De retour dans sa cabine, Geary appela le capitaine Smyth. « Une semaine maximum. Je veux que tous les vaisseaux soient sortis des bassins de radoub et prêts à partir.
— Amiral, j’aimerais… Peu importe. Ça peut se faire, mais tous les problèmes ne seront pas réglés. Vous serez toujours confronté à d’éventuels dysfonctionnements des systèmes de vos vaisseaux, tels que cette panne de l’unité de propulsion principale du Téméraire à Bhavan.
— Je comprends. Faites au mieux.
— À vos ordres, amiral. S’agissant des fonds…
— Je tiens d’une source autorisée que les fonds dont nous avons besoin devraient se matérialiser très bientôt, affirma Geary. Par des canaux officiels. »
Smyth eut l’air impressionné. « Comment y êtes-vous arrivé ?
— J’ai demandé poliment. »
En dépit de la mise en garde de la sénatrice Unruh le prévenant que les vaisseaux obscurs pouvaient encore s’informer de ses faits et gestes, Geary n’avait aucun moyen de dissimuler les préparatifs exigés par une offensive impliquant toutes les forces subsistantes de la Première Flotte. Il prit néanmoins la précaution d’en cacher au moins un aspect en convoquant personnellement, au lieu de recourir à des coms qui risquaient d’être écoutées, deux officiers dans sa cabine de l’Indomptable.

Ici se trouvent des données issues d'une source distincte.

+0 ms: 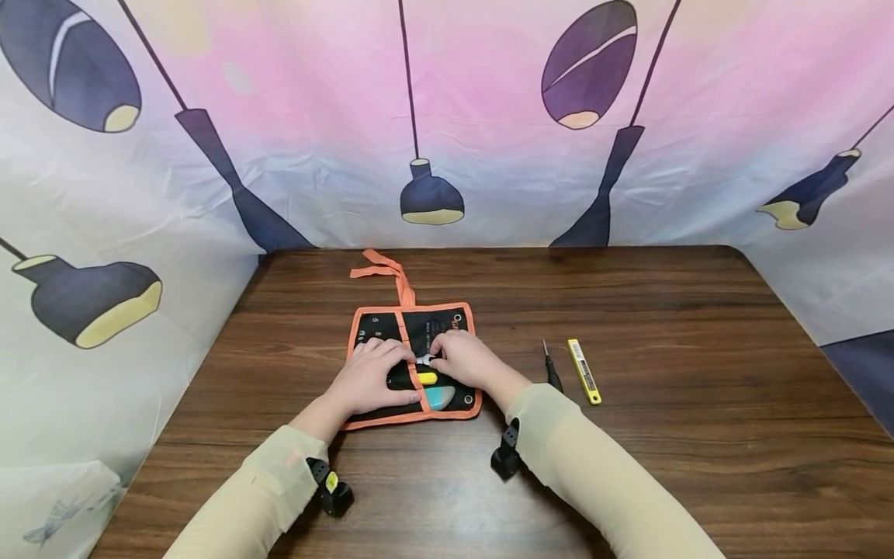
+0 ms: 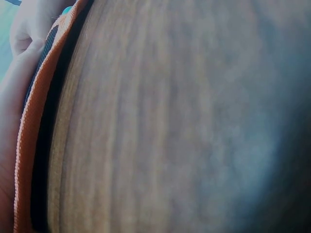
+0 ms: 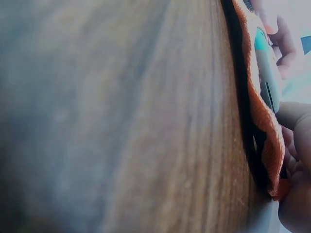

En chair et en os, le colonel d’infanterie Rico arborait la même mine sérieuse que sur son portrait officiel. Le commandant de la troisième brigade se tenait au garde-à-vous, donnant l’impression de n’être jamais réellement détendu. Ce n’était pas une tension nerveuse, mais plutôt une manière de vigilance de chaque instant, comme si quelque chose d’important risquait de lui échapper s’il baissait sa garde ne fût-ce qu’une seconde. Chez un homme manquant de confiance en soi ou n’en accordant que peu à autrui, cela aurait sans doute donné un chef agité, perpétuellement craintif, qui ferait vivre un enfer à ses subordonnés. Mais Rico transpirait une solide assurance qui rendait cette attitude plus réconfortante qu’inquiétante.
Le capitaine de corvette Young, commandant du transport d’assaut Mistral, était plantée à ses côtés. D’un comportement bien plus nonchalant que celui de Rico, elle donnait l’impression d’avoir eu affaire aux fusiliers assez souvent pour éprouver à leur égard une sorte de lassitude teintée d’exaspération.
À l’instar de nombreux officiers de Geary, ils avaient l’air bien trop jeunes pour leur grade. Un siècle plus tôt, il avait connu une armée en temps de paix où les promotions n’arrivaient que très lentement et où l’on servait plusieurs années dans le même grade. Mais cette longue guerre, qui n’avait que très récemment pris fin, avait imposé ses exigences : le rythme élevé de décès des officiers supérieurs réclamant, pour boucher les trous, l’avancement accéléré des plus fraîchement émoulus.
L’amiral fit signe à Rico et Young de prendre un siège. « Nous faisons face à un problème compliqué.
— Qu’attendez-vous de l’infanterie spatiale, amiral ? demanda Rico en s’asseyant dans une posture tout aussi rigide que la précédente.
— Et où devons-nous les conduire pour faire leur boulot ? » s’enquit Young, s’attirant un regard en biais amusé de Rico.
Geary s’assit face à ses deux officiers. « Vous venez tous les deux de faire très exactement ce que j’attendais de vous, en me prouvant que vous étiez dans les meilleures dispositions possibles. Que savez-vous des vaisseaux obscurs ?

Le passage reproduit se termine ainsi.